[Records excerpted from a collection]
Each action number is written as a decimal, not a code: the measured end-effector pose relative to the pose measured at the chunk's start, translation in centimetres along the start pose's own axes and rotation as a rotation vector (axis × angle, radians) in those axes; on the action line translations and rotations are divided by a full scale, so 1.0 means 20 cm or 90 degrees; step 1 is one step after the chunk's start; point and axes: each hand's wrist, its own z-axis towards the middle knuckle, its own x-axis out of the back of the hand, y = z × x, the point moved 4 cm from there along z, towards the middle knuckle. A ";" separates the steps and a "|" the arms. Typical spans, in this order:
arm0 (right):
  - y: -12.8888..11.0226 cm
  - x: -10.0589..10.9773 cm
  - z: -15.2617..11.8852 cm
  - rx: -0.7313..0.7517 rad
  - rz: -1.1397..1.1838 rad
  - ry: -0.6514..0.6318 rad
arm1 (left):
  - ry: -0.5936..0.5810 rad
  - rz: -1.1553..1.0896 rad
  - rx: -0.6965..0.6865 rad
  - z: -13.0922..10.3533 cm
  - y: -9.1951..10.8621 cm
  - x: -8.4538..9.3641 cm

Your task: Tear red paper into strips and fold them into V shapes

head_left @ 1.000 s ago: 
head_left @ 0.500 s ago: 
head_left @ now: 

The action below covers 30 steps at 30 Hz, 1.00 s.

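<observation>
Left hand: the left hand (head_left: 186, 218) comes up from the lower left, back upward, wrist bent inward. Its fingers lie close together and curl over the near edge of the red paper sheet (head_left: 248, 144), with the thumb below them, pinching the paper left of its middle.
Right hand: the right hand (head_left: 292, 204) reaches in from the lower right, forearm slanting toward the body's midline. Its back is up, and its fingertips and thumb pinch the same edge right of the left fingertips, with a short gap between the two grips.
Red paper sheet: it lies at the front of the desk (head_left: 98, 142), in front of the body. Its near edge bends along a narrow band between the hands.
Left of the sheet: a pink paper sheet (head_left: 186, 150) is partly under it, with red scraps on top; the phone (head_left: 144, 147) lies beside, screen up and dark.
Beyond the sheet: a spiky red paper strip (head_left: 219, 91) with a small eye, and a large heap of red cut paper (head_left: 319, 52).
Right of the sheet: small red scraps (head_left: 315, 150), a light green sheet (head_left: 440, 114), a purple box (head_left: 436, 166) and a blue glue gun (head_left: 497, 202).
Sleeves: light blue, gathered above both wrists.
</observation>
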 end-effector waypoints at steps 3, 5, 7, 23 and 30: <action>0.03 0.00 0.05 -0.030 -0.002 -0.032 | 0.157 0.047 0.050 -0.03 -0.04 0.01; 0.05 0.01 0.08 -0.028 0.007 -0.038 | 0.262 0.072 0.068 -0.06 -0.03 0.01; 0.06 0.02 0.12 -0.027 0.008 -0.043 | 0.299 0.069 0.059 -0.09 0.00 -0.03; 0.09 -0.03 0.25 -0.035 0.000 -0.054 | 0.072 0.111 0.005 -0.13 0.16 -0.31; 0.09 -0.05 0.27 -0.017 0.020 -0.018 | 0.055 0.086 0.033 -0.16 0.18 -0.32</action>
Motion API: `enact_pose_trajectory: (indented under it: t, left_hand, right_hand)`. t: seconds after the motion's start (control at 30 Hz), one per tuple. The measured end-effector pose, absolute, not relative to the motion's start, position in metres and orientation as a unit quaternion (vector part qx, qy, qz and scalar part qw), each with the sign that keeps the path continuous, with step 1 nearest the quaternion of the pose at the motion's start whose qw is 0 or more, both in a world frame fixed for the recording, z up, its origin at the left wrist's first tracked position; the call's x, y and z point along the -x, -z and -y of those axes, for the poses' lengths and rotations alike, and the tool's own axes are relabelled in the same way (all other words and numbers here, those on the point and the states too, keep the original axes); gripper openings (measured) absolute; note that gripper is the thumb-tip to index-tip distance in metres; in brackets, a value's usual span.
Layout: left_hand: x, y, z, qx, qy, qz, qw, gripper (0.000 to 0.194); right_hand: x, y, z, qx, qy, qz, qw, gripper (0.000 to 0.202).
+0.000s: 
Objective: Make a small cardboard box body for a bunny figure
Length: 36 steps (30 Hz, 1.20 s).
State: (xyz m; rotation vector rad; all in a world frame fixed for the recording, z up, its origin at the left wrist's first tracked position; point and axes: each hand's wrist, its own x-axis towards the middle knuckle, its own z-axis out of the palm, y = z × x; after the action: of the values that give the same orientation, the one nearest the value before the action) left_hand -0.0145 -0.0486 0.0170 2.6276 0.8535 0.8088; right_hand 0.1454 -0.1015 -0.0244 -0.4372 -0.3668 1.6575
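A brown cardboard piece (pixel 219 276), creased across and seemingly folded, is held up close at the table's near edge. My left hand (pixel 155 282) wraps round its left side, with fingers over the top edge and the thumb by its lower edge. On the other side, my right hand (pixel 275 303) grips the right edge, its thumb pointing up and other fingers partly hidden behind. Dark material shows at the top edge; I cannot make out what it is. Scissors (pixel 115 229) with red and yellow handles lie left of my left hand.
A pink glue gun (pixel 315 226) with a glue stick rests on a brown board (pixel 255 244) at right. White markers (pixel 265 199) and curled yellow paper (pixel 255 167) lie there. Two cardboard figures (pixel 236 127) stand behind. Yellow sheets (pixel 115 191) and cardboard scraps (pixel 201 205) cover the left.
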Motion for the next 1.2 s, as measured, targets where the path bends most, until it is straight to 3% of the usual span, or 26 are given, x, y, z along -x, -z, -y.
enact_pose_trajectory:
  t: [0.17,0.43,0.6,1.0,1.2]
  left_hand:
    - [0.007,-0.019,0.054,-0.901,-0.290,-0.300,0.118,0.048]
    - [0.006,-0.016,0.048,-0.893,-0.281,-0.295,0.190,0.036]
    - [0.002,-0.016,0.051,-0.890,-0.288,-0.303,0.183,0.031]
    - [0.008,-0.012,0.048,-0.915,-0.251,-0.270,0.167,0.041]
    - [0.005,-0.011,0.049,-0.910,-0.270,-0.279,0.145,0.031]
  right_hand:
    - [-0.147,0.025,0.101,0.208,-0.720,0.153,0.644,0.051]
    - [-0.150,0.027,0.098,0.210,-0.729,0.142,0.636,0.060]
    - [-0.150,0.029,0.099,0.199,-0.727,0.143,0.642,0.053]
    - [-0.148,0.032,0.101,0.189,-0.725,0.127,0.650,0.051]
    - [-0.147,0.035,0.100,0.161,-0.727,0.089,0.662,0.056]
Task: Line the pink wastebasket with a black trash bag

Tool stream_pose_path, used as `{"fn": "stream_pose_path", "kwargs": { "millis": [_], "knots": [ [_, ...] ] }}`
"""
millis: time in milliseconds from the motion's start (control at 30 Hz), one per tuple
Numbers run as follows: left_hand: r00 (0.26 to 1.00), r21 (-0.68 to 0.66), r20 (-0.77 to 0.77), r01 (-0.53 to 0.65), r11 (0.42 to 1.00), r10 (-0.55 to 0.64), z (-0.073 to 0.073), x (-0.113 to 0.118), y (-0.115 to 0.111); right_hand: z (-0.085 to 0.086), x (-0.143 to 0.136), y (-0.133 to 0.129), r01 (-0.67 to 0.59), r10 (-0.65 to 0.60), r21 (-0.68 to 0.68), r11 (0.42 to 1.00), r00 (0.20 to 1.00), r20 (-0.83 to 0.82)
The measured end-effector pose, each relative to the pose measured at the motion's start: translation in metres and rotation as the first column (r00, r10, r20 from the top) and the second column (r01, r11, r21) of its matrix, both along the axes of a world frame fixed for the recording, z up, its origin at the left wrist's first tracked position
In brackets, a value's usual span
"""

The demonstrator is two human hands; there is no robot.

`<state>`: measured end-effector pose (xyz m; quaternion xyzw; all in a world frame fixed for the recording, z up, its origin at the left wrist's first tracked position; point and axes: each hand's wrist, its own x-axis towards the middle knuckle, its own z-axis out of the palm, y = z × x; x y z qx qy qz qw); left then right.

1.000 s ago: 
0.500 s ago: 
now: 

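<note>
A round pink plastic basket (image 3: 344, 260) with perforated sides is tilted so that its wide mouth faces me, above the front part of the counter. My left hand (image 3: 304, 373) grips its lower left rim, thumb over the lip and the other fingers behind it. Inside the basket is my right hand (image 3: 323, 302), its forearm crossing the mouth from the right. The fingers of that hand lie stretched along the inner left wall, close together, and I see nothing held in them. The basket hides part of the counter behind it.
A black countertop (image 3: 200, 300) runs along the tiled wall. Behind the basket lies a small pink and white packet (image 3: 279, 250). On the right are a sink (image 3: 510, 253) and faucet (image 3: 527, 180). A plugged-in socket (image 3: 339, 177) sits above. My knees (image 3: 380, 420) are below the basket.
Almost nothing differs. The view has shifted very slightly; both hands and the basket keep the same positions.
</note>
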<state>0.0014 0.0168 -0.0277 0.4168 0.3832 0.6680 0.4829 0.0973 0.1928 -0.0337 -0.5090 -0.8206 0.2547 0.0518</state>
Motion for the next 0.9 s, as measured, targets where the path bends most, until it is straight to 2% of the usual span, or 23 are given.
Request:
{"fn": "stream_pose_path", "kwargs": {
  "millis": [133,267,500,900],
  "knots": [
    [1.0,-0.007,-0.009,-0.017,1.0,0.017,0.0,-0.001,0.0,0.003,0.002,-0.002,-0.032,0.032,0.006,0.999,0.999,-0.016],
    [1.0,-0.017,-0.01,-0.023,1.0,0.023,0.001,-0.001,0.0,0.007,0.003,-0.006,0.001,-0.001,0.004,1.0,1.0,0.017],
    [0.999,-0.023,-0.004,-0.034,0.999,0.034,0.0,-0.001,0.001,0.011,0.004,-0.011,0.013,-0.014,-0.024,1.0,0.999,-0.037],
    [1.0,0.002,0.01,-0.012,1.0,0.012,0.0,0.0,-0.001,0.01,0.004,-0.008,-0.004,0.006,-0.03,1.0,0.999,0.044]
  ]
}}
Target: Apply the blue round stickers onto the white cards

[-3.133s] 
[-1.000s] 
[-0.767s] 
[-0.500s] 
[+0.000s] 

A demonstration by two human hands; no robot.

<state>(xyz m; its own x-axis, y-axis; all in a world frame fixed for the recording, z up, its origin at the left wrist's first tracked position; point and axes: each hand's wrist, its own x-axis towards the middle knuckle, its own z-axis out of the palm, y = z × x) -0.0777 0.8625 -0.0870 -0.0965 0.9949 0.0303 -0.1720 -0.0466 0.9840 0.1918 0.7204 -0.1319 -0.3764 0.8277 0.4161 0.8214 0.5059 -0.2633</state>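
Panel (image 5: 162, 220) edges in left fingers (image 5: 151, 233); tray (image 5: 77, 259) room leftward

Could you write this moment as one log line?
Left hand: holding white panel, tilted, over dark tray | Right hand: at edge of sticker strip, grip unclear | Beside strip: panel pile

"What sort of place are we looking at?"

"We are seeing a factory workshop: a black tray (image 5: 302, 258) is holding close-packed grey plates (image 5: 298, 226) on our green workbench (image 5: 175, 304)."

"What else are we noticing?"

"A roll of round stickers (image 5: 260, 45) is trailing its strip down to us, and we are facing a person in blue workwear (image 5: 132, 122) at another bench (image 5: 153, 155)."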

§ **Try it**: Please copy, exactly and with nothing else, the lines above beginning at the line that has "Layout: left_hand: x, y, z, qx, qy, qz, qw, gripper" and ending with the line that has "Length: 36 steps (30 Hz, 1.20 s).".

§ **Result of this exercise**:
Layout: left_hand: x, y, z, qx, qy, qz, qw, gripper (0.000 to 0.194); right_hand: x, y, z, qx, qy, qz, qw, gripper (0.000 to 0.202).
+0.000s: 
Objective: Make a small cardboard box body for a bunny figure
Length: 36 steps (30 Hz, 1.20 s).

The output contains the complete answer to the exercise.